18/06/20

Quelli a cui dici

Scusa, devo andare in bagno.
Mi è capitato cinque, sei volte nella vita di avere un mal di stomaco così lancinante da dover correre in bagno. La prima è stata alle elementari, credo. L' ultima volta, in ospedale. Angela aveva nausea, vomito ed è svenuta in casa. In ospedale temevo di perderla. Era una roba virale che durò due giorni.

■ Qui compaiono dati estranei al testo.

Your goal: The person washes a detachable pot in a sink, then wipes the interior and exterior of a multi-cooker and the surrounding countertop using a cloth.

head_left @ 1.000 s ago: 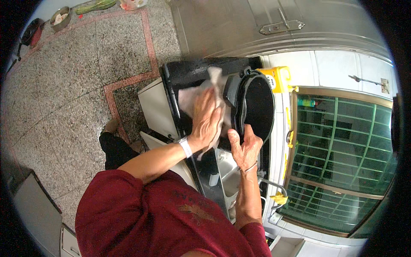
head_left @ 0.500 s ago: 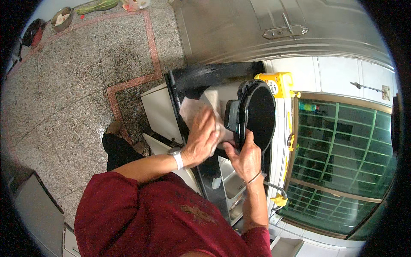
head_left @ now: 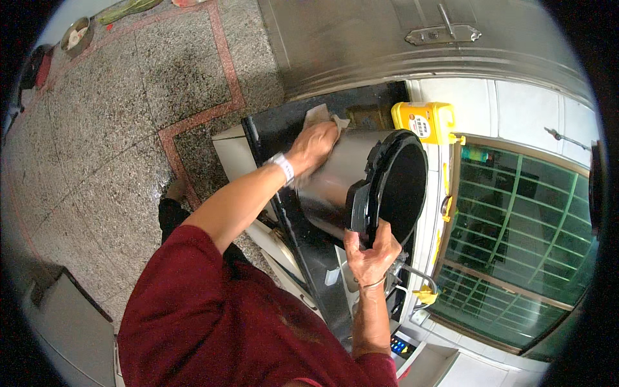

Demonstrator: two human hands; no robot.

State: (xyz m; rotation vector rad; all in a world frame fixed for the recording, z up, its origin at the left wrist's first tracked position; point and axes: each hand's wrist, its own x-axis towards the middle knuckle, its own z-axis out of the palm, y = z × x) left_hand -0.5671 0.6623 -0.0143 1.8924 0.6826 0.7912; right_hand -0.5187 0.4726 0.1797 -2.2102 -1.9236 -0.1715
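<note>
A silver, drum-shaped cooker body (head_left: 345,174) with a black rim and dark inside lies tilted over the black countertop, its mouth facing right. My left hand (head_left: 313,149), with a white-banded watch at the wrist, presses a pale cloth (head_left: 317,116) against the far part of the silver side. The cloth's corners stick out past the fingers. My right hand (head_left: 374,255) is closed on the near edge of the black rim, by a black handle block (head_left: 356,208); a bracelet circles that wrist.
A yellow jug (head_left: 422,122) stands at the counter's far right, by the window (head_left: 509,219). Nearer me are the sink's faucet (head_left: 419,278) and a small white piece (head_left: 332,277) on the black countertop (head_left: 325,303). Cabinet doors (head_left: 235,161) stand open on the left.
My left hand has moved with the cloth from near the rim to the far silver side. The cooker has turned, showing more of its side; my right hand has shifted slightly nearer me.
</note>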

La penultima volta in cui mi stavo letteralmente cagando sotto fu a un esame prima della laurea. Avevo studiato molto durante l'estate sopra un libro di mille pagine sulla psicoterapia analitica, una roba da perderci la testa. Non andavo in spiaggia, mangiavo poco, un'estate schifosa. Ero terrorizzato da quel docente, un quarantenne butterato che esigeva la frequenza. Io non frequentai. L'esame era previsto al terzo anno, io lo preparai per ultimo. Ma studiai un sacco. Pure le noticine. Quella mattina afosa di settembre mi presentai all'esame bianco cadavere. E corsi in bagno. Mi svuotai come se non andassi di corpo da sei giorni, eppure avevo mangiato poco ed ero stato regolare. Mi sentii meglio, ma, appunto, svuotato. Debolissimo. Come se le energie pronte per essere profuse in quel cazzo di esame si fossero disperse nello scarico del water. Bevvi un cappuccino ma ero davvero sfibrato, stanchissimo. Mi chiamarono all'esame. Avrei dovuto superare l'ostacolo dell'assistente. Donna, cinquantenne, dai modi spigolosi come la forma del suo viso. Mi chiese un sacco di cose, voleva azzopparmi. Resistetti ma tentennavo, incespicavo nelle parole.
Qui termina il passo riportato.